Hi all! I am doing some trigger functions that need to find a tuple in another table. The problem is that this second table is doing some summarization work, and I need nulls to equal each other. Basically, in the trigger I do a: SELECT INTO ... x FROM table1 WHERE ...(some straightforward x = old.x)... AND (x1 = old.x1 OR (x1 is null and old.x1 is null)) AND (x2 = old.x2 OR (x2 is null and old.x2 is null)) AND (x3 = old.x3 OR (x3 is null and old.x3 is null)); The problem is that an index is used to perform the straightforward stuff, and then the x1,x2,x3 is done via an index scan, rather than directly. Unfortunately for the data set I have, it can be clustered pretty badly around the straightforward stuff, and so the scan can take multiple seconds per call. I think if I could do a 'SET TRANSFORM_NULL_EQUALS TO ON' then this might fix the issue (don't know, haven't tried it yet). My question is: can this be done within a function such that at the end of the function, the value is reset back to value upon entering (kind of like 'SET LOCAL' except for just the length of the function call). Is this possible? Thanks! Ed
On Mon, Oct 13, 2003 at 21:16:33 -0400, Edmund Dengler <edmundd@eSentire.com> wrote: > > I think if I could do a 'SET TRANSFORM_NULL_EQUALS TO ON' then this might > fix the issue (don't know, haven't tried it yet).
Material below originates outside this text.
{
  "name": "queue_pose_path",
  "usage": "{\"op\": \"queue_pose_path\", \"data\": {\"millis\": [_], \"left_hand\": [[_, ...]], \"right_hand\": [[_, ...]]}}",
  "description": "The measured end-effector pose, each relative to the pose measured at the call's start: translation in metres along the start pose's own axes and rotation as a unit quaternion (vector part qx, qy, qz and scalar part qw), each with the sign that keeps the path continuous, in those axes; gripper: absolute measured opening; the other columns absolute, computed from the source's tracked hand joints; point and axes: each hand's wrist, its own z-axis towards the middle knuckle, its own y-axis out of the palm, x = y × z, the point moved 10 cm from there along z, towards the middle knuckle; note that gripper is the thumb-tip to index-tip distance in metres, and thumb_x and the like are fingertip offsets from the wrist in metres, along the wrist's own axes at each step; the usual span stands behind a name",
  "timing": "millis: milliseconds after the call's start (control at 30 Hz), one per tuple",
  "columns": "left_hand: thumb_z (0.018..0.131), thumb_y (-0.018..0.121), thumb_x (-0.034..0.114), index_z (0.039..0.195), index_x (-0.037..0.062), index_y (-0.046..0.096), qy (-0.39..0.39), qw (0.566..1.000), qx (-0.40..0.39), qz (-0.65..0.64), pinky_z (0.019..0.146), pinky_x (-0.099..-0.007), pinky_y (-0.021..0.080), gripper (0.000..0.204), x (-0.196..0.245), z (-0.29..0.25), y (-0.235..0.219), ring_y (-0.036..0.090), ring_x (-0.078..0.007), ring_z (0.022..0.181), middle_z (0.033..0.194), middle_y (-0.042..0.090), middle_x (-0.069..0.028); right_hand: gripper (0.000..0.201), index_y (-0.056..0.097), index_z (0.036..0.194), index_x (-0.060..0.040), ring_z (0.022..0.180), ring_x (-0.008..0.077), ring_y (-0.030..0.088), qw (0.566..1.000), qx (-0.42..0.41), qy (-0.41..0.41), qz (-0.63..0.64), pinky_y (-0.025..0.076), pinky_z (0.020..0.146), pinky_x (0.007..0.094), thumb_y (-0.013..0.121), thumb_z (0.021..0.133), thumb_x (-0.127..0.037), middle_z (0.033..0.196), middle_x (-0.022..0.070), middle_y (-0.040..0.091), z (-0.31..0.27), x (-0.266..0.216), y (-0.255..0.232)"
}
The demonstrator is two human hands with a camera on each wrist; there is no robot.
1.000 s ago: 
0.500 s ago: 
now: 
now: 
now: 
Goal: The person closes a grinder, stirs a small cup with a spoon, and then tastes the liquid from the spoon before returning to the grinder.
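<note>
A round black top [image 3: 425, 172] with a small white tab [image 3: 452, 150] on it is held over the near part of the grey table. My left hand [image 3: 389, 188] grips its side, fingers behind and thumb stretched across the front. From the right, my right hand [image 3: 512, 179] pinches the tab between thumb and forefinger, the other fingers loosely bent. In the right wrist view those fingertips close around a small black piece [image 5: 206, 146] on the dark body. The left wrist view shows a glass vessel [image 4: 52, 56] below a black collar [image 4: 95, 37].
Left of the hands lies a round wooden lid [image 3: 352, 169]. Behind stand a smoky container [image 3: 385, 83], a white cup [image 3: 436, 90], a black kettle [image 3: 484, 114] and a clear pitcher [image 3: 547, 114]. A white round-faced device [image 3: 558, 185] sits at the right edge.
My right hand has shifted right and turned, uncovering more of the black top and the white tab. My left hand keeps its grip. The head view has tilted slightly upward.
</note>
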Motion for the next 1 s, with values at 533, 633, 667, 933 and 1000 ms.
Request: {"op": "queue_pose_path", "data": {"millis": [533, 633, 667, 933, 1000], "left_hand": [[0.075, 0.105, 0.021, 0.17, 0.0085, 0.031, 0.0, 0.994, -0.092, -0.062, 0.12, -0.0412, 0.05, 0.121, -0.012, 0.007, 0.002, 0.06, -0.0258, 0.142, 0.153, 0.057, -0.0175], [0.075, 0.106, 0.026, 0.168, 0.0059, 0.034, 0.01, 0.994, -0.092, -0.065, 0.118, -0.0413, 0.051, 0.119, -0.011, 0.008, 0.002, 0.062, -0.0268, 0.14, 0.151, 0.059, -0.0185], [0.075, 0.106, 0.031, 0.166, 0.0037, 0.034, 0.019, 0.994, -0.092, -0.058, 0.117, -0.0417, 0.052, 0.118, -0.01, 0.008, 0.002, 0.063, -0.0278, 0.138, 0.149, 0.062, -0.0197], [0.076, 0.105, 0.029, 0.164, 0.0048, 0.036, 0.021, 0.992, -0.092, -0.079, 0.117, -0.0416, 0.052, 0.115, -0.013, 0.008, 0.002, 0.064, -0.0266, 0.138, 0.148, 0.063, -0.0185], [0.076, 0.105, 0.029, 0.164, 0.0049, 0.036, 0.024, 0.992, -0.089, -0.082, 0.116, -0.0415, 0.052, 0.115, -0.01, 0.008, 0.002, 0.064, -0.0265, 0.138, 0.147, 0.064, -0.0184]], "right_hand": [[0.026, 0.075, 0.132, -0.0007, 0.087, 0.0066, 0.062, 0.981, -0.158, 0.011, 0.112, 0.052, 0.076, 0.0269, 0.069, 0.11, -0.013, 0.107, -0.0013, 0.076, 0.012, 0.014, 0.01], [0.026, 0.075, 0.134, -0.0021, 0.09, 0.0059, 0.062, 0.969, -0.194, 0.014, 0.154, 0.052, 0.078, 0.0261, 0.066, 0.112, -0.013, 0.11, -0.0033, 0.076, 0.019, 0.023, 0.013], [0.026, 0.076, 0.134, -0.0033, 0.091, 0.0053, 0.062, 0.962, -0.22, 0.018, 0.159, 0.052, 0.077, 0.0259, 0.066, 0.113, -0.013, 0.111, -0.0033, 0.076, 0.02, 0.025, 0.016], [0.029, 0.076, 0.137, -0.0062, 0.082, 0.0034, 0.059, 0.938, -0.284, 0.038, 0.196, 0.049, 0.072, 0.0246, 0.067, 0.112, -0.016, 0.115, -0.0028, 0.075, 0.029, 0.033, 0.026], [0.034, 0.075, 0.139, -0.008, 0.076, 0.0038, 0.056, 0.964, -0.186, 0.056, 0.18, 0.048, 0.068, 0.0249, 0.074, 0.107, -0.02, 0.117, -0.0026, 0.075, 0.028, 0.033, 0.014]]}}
My question is: can this > be done within a function such that at the end of the function, the value > is reset back to value upon entering (kind of like 'SET LOCAL' except for > just the length of the function call). Is this possible? I don't think that will do what you want. That setting is used to rewrite = null as is null, not to change things so that nulls match each other.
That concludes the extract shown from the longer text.